Jesus, you didn't float above the mess — you showed up with scars and said touch me. On the days when faith feels thin and I need something real to hold, remind me of those hands. Meet me in the physical, ordinary weight of my life, and let that be where I find you. Amen.

Reflection

We've cleaned up the resurrection into something soft and luminous. But Jesus' first instinct is to say: feel my bones. The wounds are still there. He doesn't appear as a serene, transformed being who has left the physical world behind — he shows up with scars and asks to be touched. This is stubbornly, almost uncomfortably material. The disciples weren't invited to a spiritual experience; they were invited to confirm something real had happened in history, in a body, on a specific morning. If you've ever felt that faith asks you to believe harder and question less, hear Jesus saying 'touch me and see.' He doesn't scold the disciples for needing evidence — he offers his hands. That doesn't mean every doubt gets resolved neatly. But it says something about the kind of God we're dealing with: one who shows up in flesh, who carries his scars into eternity, who lets you feel the weight of him. Whatever you're carrying right now — 3 AM grief, long-held doubt, sheer numbness — he meets you with the same hands that were nailed and raised.

Discussion Questions

1

Why do you think Jesus still had his wounds after the resurrection?

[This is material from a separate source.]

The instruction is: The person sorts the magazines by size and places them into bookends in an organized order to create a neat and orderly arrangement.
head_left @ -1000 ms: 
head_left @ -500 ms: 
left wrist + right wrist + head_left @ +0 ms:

What might that tell us about how God relates to human suffering and permanent scars?

2

When have you needed something tangible — a specific moment, a conversation, a felt sense of presence — to hold onto your faith, and is that kind of need okay?

3

Christianity makes an unusually physical claim: that Jesus rose bodily, not just spiritually. Why does that distinction matter, and what would be lost if resurrection were only metaphorical?

4

How might Jesus' willingness to be examined and touched change the way you extend patience to someone in your life who is doubting or demanding proof?

5

What would it look like for you to bring your most embodied struggles — physical exhaustion, illness, grief that lives in your chest — to a God who still carries scars?